AIM OF THE TASK: Among the entries below, find the lines that hold the word "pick" and report them.

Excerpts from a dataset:
:::

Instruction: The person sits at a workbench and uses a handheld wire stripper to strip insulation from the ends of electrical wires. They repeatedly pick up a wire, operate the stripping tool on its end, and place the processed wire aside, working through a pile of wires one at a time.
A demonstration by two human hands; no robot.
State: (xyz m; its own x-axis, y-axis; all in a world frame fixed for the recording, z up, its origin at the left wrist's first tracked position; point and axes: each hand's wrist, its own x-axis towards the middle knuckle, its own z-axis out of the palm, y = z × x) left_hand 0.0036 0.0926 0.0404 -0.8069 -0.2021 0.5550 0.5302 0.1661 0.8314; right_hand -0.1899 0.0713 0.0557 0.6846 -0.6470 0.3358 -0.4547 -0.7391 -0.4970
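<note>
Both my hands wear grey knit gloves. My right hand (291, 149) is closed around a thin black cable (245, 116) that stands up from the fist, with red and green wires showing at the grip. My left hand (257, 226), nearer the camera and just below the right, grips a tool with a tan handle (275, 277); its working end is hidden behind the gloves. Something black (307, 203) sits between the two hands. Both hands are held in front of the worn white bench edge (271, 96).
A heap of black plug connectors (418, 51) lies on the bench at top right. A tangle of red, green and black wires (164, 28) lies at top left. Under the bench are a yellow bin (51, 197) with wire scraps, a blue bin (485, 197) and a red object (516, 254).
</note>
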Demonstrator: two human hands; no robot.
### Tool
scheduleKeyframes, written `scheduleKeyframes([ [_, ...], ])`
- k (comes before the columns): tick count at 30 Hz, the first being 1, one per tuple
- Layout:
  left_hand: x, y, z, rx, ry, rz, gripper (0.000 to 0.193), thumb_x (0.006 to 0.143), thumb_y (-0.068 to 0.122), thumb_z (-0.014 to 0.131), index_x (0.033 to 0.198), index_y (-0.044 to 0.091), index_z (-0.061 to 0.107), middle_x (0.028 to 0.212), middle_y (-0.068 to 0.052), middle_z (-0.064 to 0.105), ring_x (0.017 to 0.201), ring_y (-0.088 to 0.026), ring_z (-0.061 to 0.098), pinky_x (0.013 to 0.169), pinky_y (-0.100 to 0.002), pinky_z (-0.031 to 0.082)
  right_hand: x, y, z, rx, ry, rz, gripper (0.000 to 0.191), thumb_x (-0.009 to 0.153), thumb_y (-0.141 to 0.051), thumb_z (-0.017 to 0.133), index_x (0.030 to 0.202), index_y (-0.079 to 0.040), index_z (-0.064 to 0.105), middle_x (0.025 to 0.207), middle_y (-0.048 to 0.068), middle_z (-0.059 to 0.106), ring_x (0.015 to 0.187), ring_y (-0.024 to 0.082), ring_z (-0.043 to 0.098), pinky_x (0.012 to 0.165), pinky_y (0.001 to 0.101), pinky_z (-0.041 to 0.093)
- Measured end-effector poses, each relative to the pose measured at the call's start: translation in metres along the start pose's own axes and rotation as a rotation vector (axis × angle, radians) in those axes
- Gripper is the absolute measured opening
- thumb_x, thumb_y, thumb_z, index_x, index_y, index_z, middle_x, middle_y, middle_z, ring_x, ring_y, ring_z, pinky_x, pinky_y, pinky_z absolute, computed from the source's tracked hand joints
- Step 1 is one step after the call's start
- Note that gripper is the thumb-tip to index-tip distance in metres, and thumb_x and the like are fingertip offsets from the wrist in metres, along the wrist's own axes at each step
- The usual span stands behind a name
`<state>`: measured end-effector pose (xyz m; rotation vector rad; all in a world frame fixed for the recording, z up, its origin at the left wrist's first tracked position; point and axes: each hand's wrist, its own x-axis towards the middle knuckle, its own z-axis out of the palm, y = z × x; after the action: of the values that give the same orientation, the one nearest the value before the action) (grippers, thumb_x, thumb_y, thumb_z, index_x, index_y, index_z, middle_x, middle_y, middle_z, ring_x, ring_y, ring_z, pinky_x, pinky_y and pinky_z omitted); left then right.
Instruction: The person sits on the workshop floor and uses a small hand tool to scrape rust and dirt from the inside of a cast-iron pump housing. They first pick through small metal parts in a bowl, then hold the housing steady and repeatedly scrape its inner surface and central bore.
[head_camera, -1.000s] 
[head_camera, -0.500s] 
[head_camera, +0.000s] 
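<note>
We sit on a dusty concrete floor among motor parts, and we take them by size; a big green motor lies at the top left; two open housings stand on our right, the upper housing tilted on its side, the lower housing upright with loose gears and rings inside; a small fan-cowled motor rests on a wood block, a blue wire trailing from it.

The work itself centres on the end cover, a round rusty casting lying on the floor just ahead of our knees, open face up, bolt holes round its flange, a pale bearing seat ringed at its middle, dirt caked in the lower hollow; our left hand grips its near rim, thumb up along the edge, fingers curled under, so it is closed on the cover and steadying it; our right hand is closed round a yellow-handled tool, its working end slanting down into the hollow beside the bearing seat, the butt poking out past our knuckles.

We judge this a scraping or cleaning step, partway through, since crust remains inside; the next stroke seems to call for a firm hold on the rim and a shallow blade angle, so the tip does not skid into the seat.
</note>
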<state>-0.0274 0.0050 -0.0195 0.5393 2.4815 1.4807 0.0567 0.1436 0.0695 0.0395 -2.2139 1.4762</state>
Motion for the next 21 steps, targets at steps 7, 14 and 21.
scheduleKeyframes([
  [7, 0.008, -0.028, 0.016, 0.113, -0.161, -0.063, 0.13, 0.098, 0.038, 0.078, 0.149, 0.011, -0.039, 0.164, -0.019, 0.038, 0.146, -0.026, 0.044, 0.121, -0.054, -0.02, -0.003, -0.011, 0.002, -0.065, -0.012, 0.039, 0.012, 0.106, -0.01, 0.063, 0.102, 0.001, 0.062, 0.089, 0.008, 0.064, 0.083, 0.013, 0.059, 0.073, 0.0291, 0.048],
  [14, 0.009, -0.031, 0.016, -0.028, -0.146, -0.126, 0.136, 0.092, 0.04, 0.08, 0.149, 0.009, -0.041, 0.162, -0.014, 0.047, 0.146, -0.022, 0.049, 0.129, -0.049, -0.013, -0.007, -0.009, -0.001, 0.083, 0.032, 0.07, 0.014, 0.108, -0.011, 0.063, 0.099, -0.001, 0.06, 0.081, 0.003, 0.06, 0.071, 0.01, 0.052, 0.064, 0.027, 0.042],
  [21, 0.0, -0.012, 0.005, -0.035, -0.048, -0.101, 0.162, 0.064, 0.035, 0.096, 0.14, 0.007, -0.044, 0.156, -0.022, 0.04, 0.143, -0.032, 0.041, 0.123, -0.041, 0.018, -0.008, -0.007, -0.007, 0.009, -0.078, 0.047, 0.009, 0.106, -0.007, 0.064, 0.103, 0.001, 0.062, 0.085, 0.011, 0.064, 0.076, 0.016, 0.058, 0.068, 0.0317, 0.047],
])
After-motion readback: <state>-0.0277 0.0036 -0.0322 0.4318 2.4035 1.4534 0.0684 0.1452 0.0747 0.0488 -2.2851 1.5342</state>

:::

ANSWER BELOW:
Instruction: The person sits at a workbench and uses a handheld wire stripper to strip insulation from the ends of electrical wires. They repeatedly pick up a wire, operate the stripping tool on its end, and place the processed wire aside, working through a pile of wires one at a time.
Instruction: The person sits on the workshop floor and uses a small hand tool to scrape rust and dirt from the inside of a cast-iron pump housing. They first pick through small metal parts in a bowl, then hold the housing steady and repeatedly scrape its inner surface and central bore.

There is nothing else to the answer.